I know Agora has 3 health publications, but … it’s friggin’ Agora.
I tried tons of different keywords and signed up to a bunch of newsletters that really don’t have what I’m looking for.
It would be awesome if you could give me some pointers here.
I feel the pain!
All the ambitious energy you can handle, but no clear outlet for it.
You think you can get started.
You know you can get started.
But you’re just not sure where!
The moment any of us discover copywriting, it starts to build. The more work we do to develop the skill, the more it builds. And until we start getting gigs, that energy just keeps feeding back into our bodies, increasing the pressure.
Here’s the thing: with this energy, it’s hard to think straight…
When you have a pile of ambition, it’s easy to think too big, or too small. It’s easy to get lost in the ambition instead of taking action.
When really, the best way to get going is to take action.
Try something else.
Try something else.
Fail again, worse than ever.
Then get back up, and try again.
Achieve moderate success.
… And so on.
Trying and failing a lot, succeeding some, and growing every step of the way.
If you get into direct response, you will fail and fail often!
The market is a harsh judge of copy. You can write your very best, and still fail.
You can fail when you hand it to the client, whose experience suggests it won’t work.
You can fail when the market sees it, and doesn’t respond.
Or, you can fail when you actually create a winner, and the market turns on a dime and your sure-thing breakthrough success is suddenly doing nada.
Embrace this failure.
It’s an eternal lesson of all the world’s great wisdom traditions.
Recognize that kings and beggars both die, and both rot to dirt. Premeditate on all the bad that could happen. Create contingency plans for how best to handle it. And be ready to deal with it as it comes.

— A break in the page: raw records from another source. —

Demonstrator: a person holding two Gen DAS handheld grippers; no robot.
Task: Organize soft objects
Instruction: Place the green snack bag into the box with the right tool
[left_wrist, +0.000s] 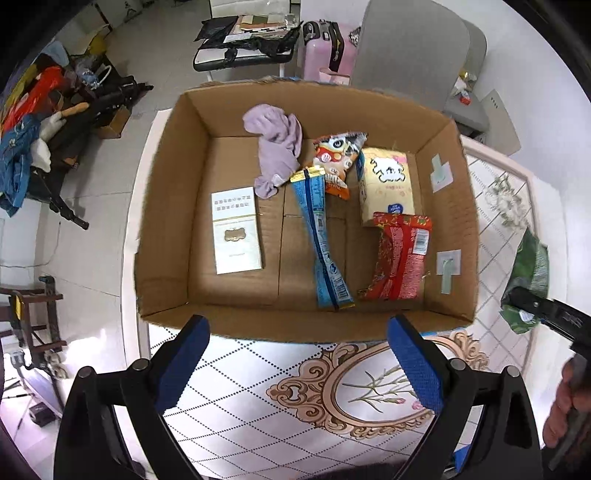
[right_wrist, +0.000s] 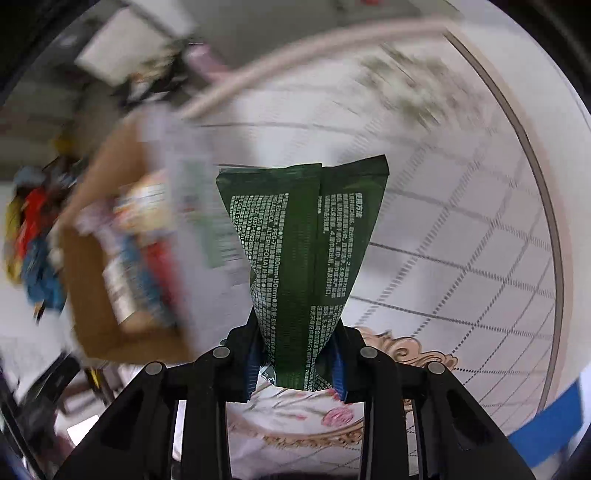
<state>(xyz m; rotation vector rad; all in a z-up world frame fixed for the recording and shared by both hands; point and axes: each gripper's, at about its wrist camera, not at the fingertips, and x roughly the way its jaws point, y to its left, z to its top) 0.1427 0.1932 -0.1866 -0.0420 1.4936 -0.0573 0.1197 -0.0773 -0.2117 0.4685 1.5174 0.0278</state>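
Observation:
A cardboard box (left_wrist: 173, 206) sits on the table and holds a lilac cloth (left_wrist: 277, 147), an orange snack bag (left_wrist: 334, 158), a blue packet (left_wrist: 321, 236), a yellow tissue pack (left_wrist: 388, 184), a red packet (left_wrist: 400, 258) and a white flat box (left_wrist: 236, 229). My left gripper (left_wrist: 299, 363) is open and empty just before the box's near wall. My right gripper (right_wrist: 295, 363) is shut on a dark green packet (right_wrist: 303, 236), held above the table to the right of the box (right_wrist: 96, 280). The green packet (left_wrist: 528, 273) and right gripper also show at the right edge of the left wrist view.
The table (left_wrist: 258, 402) has a patterned white cloth with a gold ornament. A grey chair (left_wrist: 410, 48) stands behind the box. Cluttered bags and tripods (left_wrist: 55, 122) lie on the floor at left. The right wrist view is motion-blurred.

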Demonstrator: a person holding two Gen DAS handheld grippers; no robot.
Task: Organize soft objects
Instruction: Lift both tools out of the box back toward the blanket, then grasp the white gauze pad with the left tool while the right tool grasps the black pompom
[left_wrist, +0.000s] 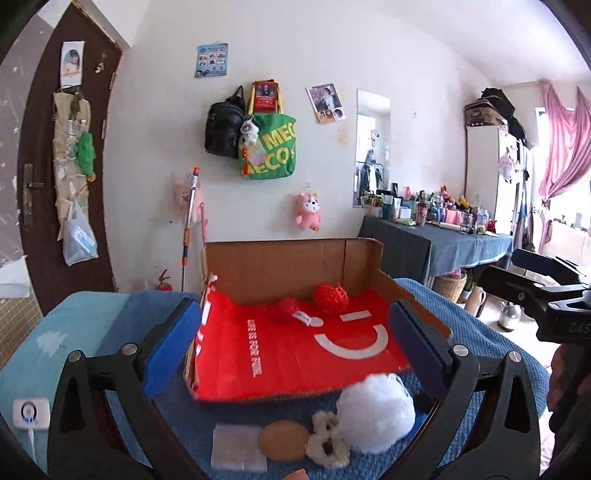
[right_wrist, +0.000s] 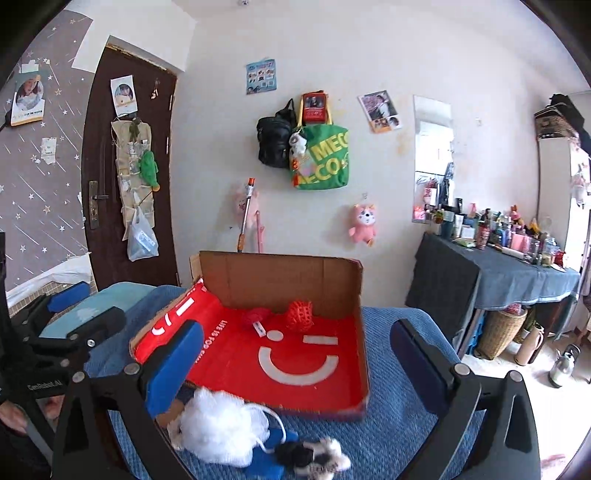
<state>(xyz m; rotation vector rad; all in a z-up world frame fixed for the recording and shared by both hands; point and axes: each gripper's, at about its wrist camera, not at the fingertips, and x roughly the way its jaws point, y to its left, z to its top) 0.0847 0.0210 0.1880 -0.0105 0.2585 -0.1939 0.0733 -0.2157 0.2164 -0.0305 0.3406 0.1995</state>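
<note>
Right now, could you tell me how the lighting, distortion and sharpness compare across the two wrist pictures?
Left wrist view: strong fisheye bending, the dark brown door bows; daylight at the pink curtains washes out the right edge; the white mesh bath pouf is soft. Right wrist view: the same curvature and black corners; the red-lined cardboard box is evenly lit and fairly sharp; the bright floor at the lower right is overexposed.

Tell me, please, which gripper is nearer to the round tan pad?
Left. The pad lies just ahead of the open left gripper, between its fingers. The right gripper is off to the right, beyond the white puff; its view misses the pad.
</note>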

Otherwise, if you assume the best, you’re destined for a life of misery.
Remember all of this, as you consider these two big takeaways I have in response to the question.
First: Go for the whales…
Don’t write off working for Agora. That’s one of the dumbest things an aspiring copywriter could do, in any of the direct response niches where they operate.
Agora’s model is built to grow copywriters from the inside.
They have a constantly-refreshing class of junior copywriters who are getting direct mentorship from the best in the business. Who are learning and growing and being given opportunities commensurate with their current skills and achievement.
Early in my copywriting career, I got a similar opportunity for a few months as a freelancer for AWAI.
Then I worked in a smaller non-Agora financial publisher who didn’t require me to move to work in-house.
Those were HUGE opportunities.
I wish I’d taken them sooner.
If my life circumstances were such that I could’ve moved to Baltimore or Florida, I would’ve done it in a heartbeat.
Don’t write off the “whale” clients because you’re not ready. In fact, they may be the BEST clients to work for when you’re still pretty new, because they’re built to handle newer copywriters and get the best finished product from you.
Second: Get any experience you can…
Early on, I took a bunch of projects that were not in line with my final goals.
They weren’t direct routes, but they were still stepping stones.
Writing for business opportunity products I didn’t love, erectile dysfunction supplements, and more all taught me things about copywriting, and about myself as a copywriter.
My first financial project was actually a series of emails to drive traffic to a promotion written by someone else.
Again, stepping stones.
Don’t get cocky and think you can only do things the way you want to do them in the end.
Get experience, and grow from it, and use a whole mix of lessons to better inform your work when you finally land those ideal projects.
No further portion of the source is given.